Start of Block
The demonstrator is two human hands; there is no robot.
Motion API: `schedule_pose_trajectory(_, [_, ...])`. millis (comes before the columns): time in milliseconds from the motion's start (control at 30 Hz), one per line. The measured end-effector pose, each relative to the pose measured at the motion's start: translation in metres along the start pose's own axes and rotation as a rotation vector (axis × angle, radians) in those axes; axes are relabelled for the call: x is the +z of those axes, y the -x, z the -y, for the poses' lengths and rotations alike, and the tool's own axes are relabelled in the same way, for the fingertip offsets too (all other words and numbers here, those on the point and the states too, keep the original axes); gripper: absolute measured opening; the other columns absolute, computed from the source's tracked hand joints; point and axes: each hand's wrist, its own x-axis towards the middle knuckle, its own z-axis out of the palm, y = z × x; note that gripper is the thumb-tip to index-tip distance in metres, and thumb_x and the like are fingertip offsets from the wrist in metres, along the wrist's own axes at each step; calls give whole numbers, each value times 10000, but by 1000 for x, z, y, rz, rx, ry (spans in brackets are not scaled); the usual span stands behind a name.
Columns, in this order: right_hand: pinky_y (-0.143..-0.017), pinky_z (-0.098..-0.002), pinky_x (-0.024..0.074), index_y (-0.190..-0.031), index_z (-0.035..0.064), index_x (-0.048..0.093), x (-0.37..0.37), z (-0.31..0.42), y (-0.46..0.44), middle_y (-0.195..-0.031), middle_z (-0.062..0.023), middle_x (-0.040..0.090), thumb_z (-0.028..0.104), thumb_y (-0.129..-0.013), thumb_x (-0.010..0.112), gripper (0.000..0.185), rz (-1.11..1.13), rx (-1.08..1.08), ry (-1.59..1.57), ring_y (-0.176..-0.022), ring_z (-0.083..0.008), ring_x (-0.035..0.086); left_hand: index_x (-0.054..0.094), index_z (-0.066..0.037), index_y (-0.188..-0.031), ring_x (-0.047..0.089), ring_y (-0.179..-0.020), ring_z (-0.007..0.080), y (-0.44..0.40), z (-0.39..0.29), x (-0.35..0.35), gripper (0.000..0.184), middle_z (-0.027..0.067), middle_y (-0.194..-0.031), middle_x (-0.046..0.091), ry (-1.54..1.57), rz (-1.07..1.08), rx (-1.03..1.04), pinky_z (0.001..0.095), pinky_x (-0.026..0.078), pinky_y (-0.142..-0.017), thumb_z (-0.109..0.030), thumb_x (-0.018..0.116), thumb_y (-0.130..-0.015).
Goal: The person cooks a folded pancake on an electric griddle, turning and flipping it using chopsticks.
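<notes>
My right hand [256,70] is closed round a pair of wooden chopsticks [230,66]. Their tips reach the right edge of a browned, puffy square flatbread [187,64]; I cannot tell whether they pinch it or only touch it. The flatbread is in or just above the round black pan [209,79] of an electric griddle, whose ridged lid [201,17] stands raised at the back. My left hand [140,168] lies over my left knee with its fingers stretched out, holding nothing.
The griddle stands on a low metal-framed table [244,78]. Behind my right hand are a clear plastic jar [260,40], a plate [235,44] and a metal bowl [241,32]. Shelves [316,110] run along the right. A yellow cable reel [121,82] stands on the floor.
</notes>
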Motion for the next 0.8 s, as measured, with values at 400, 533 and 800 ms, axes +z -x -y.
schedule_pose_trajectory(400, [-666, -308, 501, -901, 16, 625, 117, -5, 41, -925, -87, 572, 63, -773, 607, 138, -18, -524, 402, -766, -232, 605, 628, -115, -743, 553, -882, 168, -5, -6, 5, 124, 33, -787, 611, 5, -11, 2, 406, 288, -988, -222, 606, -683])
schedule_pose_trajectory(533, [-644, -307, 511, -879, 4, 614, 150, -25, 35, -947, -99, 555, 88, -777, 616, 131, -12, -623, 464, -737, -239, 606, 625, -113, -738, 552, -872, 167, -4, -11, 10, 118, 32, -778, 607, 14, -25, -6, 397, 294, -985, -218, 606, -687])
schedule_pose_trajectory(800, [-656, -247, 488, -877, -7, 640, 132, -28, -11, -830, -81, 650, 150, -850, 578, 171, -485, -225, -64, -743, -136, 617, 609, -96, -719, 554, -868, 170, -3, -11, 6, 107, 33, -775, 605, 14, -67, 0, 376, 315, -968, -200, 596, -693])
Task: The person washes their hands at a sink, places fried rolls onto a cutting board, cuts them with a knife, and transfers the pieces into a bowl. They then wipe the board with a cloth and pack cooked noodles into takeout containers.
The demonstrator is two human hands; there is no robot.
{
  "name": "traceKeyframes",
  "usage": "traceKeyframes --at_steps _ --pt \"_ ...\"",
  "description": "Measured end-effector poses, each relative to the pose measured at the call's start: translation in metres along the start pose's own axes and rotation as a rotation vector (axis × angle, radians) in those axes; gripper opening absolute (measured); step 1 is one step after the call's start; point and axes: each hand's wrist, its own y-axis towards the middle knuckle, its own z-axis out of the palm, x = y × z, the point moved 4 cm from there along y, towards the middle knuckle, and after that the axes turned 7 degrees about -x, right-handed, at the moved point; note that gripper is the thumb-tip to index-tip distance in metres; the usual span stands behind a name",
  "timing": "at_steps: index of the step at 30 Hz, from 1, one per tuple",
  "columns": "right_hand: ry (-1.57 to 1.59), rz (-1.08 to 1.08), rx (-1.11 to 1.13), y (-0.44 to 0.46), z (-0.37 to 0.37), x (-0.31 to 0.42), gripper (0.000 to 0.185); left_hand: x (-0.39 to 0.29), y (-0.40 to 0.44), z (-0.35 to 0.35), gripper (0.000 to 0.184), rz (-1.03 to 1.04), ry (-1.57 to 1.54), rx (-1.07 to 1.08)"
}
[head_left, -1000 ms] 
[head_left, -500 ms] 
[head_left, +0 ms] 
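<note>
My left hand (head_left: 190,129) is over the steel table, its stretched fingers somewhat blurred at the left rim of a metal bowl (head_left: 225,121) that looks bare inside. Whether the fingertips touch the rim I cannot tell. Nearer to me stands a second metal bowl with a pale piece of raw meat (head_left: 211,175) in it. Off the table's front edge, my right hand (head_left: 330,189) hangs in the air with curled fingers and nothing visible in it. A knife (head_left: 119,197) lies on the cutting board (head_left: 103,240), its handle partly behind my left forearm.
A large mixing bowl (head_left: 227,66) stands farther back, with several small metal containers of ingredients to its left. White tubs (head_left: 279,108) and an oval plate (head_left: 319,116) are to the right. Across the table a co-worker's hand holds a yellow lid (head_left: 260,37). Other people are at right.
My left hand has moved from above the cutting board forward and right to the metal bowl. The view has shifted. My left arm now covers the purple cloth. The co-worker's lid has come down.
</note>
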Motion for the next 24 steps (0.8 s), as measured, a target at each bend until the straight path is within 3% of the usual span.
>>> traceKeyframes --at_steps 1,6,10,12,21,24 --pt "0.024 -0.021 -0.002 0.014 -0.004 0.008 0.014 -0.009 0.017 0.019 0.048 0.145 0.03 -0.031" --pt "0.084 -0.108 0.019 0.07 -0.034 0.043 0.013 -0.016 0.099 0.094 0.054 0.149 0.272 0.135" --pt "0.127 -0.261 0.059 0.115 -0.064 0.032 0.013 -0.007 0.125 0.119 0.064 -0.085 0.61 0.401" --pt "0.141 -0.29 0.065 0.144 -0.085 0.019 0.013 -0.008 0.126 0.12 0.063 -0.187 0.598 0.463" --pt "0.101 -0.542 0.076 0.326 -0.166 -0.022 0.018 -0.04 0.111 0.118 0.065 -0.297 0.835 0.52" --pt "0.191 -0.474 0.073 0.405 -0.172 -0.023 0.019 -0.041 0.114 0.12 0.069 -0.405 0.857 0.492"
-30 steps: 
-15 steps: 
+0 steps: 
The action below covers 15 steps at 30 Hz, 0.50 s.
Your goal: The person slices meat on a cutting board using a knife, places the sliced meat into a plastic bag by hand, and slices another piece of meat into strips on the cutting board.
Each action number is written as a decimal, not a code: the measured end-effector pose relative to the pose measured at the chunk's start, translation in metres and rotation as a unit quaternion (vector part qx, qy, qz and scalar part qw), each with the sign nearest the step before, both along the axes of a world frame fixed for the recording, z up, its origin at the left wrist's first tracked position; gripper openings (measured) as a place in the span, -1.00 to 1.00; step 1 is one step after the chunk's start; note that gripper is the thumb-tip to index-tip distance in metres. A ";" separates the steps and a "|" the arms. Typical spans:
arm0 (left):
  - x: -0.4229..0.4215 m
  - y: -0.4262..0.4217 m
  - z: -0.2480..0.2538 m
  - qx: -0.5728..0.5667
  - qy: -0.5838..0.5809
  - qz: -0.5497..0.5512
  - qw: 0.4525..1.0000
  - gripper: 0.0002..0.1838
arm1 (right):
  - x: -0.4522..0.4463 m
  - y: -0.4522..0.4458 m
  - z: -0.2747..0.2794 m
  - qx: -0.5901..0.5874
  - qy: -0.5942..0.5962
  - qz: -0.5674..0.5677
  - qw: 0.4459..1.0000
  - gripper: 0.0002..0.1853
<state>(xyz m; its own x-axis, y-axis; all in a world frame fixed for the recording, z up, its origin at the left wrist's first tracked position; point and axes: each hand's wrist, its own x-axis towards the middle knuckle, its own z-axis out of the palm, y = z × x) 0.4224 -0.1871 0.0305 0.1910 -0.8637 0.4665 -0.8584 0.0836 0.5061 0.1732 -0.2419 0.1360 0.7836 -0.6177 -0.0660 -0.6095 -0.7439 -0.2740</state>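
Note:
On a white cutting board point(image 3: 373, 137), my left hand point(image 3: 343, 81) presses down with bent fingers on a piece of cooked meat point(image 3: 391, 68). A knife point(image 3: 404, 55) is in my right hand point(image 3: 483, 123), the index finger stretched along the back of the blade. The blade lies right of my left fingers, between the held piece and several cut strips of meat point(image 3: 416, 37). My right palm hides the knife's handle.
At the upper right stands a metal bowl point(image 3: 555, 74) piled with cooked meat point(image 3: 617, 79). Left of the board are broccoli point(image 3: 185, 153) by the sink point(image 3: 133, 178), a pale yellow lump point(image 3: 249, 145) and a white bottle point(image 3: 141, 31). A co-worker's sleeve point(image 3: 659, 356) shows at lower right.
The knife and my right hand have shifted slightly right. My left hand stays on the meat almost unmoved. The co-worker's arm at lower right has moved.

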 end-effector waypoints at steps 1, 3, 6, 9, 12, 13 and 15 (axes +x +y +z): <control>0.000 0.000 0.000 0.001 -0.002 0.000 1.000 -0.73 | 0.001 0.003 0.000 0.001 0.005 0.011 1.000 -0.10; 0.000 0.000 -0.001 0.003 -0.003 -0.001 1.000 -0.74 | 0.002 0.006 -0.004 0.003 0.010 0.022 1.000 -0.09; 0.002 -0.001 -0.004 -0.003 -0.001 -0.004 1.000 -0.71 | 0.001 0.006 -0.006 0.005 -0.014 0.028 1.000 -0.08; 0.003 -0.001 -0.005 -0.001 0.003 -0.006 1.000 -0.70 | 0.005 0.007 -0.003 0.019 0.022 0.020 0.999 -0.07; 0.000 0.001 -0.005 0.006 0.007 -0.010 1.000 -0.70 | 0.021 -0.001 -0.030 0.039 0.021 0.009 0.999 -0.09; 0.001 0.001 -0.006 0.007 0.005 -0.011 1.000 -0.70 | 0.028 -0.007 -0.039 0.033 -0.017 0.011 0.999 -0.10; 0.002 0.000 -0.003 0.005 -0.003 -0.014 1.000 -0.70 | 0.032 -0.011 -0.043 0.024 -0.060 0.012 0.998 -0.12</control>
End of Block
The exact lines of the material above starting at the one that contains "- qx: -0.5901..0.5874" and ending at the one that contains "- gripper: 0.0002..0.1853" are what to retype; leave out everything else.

  - qx: -0.5901..0.5874
  - qy: -0.5942..0.5962
  - qz: -0.5674..0.5677
  - qw: 0.4459..1.0000
  - gripper: 0.0002..0.1853

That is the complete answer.